Useless dovetail hacks

Philippe Gerum rpm at xenomai.org
Sat Sep 12 18:40:34 CEST 2020


Jan Kiszka <jan.kiszka at siemens.com> writes:

> On 11.09.20 18:32, Philippe Gerum wrote:
>> 
>> Jan Kiszka via Xenomai <xenomai at xenomai.org> writes:
>> 
>>> Hi all,
>>>
>>> to permit sharing the work of porting Xenomai over dovetail, I finally
>>> pushed my baseline hacks to [1]. You can "use" that on [2] (use
>>> fa1e9ba5e822, 0d68e5607286 leaks evl bits and is broken)
>> 
>> Fixed on top of [2] now, thanks.
>> 
>
> Thanks, confirmed!

Ok. I'll push this to 5.9-rc4 too.

>
>>> just like you
>>> would for an I-pipe kernel (prepare-kernel.sh). The thing builds for me,
>>> it even starts and gives a prompt, but that's because of
>>>
>>> [    1.186025] [Xenomai] init failed, code -19
>>>
>>> All the timing stuff is not mapped yet. Like a lot of other things. ETIME...
>>>
>> 
>> This rough enumeration of what would change in Cobalt as a result of
>> rebasing on Dovetail still applies:
>> 
>> https://xenomai.org/pipermail/xenomai/2020-February/042488.html
>> 
>> To summarize this, a significant issue would involve switching the
>> xntimer abstraction to nanosecs, dropping all references to the internal
>> time unit which may be used by the clock and timer devices (e.g. TSC on
>> x86, free running counters from assorted ARM/aarch64 timers).
>
> I'm thinking of running with timers/clocks that have a 1:1 translation
> in first step. Obviously, that is not optimal.
>
>> 
>> Overall, switching to Dovetail entails disabling a significant amount of
>> low-level code from Cobalt, which implements features the former already
>> handles (like core context switch support, fpu sharing between execution
>> stages, shared interrupt support [in xnintr] and reading the POSIX
>> clocks from the real-time context via the generic vDSO).
>> 
>>> Please raise your hand when you'd like to join this endeavor, then we
>>> can discuss a split-up of tasks. Next steps would be:
>>>
>>> - make it initialize dovetail properly and activate Xenomai
>>> - hack on it until Xenomai tasks work properly
>>> - look at the result an decide how to integrate with I-pipe or whether
>>>   to make this Xenomai 3.2 without any I-pipe support
>> 
>> Assuming you meant that an option might be to enable Xenomai 3.1 to run
>> over Dovetail, I would say that a Dovetail-based Cobalt core implies
>> Xenomai 3.2+ instead, because 3.1.x is deemed stable, therefore the ABI
>> changes involved in such a transition should not make their way into the
>> stable tree.  There is also the issue of ppc32 and x86_32, which
>> Dovetail does not support.
>
> x86_32 is long gone, no one needs this anymore. ppc32 is different, but
> we would not hold breath if one arch is not able to follow in time.
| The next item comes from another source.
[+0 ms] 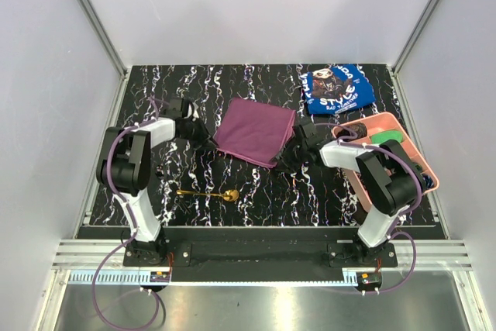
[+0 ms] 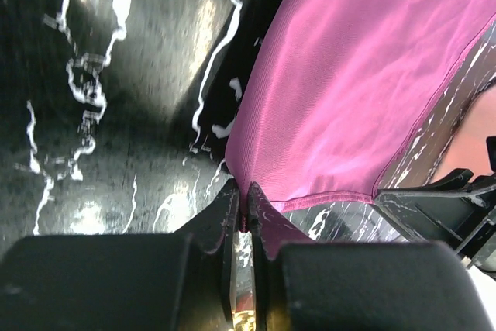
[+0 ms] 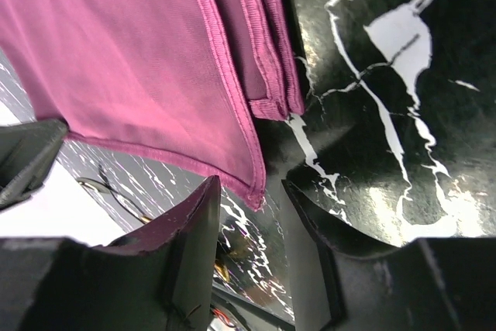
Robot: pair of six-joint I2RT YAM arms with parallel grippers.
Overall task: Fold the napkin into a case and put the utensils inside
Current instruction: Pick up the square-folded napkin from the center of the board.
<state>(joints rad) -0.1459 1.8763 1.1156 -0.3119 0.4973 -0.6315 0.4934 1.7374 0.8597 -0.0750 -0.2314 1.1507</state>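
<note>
The plum-purple napkin point(image 1: 256, 131) lies folded in layers at the middle of the black marbled table. My left gripper point(image 1: 208, 142) is at its near-left corner. In the left wrist view the jaws of the left gripper point(image 2: 246, 198) are shut on that corner of the napkin point(image 2: 349, 91), and the cloth rises a little there. My right gripper point(image 1: 288, 153) is at the near-right corner. It point(image 3: 249, 188) is open, with the corner of the napkin point(image 3: 139, 52) just between its fingertips and touching neither. The gold spoon point(image 1: 208, 193) lies apart, near the front left.
A blue printed cloth point(image 1: 337, 87) lies at the back right. A pink compartment tray point(image 1: 418, 162) sits at the right edge, beside the right arm. Grey walls with metal posts enclose the table on three sides.
</note>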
I
> wouldn't see an issue with leaving a combination initially unsupported.
>
> Anyway, the criteria for 3.2 vs. 3.1 enhancement is whether we can keep
> the kernel-user ABI stable. I have no concrete feeling for that yet.
> Primarily, we are working on the kernel internals. But prio is on being
> able to move forward, and if that is much simpler via a new major
> release, than we will do that.
>
>> 
>> Although having both ABIs live side-by-side in a way that would maintain
>> backward compat with I-pipe kernels might be done, the result would not
>> be pretty implementation-wise: redundancies and ugly wrappings to be
>> expected in libcobalt, and two set of build settings for the latter
>> depending on which ABI is targeted to avoid indirect calls all over the
>> place. Which would also require having separate sets of user-space
>> libraries, specifically built for one IRQ pipeline core or the
>> other, adding to the confusion.
>
> Can you give some example where ipipe concepts "leak" into userspace?
>

The ARM port exports the current clocksource counter to user-space via
MMIO mapping in order for application processes to perform fast readings
(i.e. arch/arm/include/asm/xenomai/uapi/tsc.h). Then comes the ticks to
nanosecs translation from the read value via the arith code, both in
kernel and libcobalt.

Also, Dovetail reworked the foreign syscall identification scheme on
ARM. The I-pipe relies on a specific SWI instruction argument signature
(0xF0042) to detect syscalls which shall be directed to the real-time
core. The reason is rooted into the OABI/EABI call convention split,
Xenomai still supporting both of them.  With other architectures, the
I-pipe makes this decision on the syscall number instead (i.e. checking
the MSB). Now that OABI is pretty much dead, Dovetail has aligned the
ARM implementation on the common rule for encoding a co-kernel syscall,
supporting EABI only. In other words, the way XENOMAI_SYSCALL() expands
on ARM would differ between an I-pipe and a Dovetail-based system.

>> 
>> On a more general note, isn't the issue about which should be the final
>> kernel release the project would pledge to support with Xenomai 3.1.x?
>> 
>> As of today, Xenomai 3.1 is (almost) running kernel 5.4 LTS over the
>> I-pipe, at least on x86. If things go as usual upstream, the next LTS
>> kernel is going to be post-5.7, which means the effort in porting the
>> I-pipe to the next LTS release may be quite significant, with many
>> conflicts to expect between the upstream changes and the pipeline code
>> starting from kernel 5.8, particularly for x86. For this reason, keeping
>> the Cobalt core compatible with the I-pipe beyond kernel 5.4, adding
>> support for Dovetail the right way in the meantime seems a hard nut to
>> crack maintenance-wise.
>
> Having a 5.4 I-pipe in reach definitely relaxes our pressure to move the
> core over dovetail and do many necessary and reasonable refactoring
> along that. 5.10 will most likely by the next LTS, and that is what the
> dovetail porting is targeting.
>
>> 
>> Out of curiosity, are there teams at Intel/Siemens planning for this
>> already?
>
> Intel stepped up to work with the I-pipe 5.4 port for x86 and would also
> like to support with the dovetail work. At Siemens we are looking at the
> y2038 conversion and the dovetail baseline. For the former topic
> Chensong is joining us.
>

An approach that worked well for EVL is to combine the y2038 and 32-bit
compat mode (aarch32->aarch64) efforts. Many (if not most) syscall32
wrappers which Cobalt implements are actually addressing the long-type
representation issue with timespecs, which y2038 also has to solve.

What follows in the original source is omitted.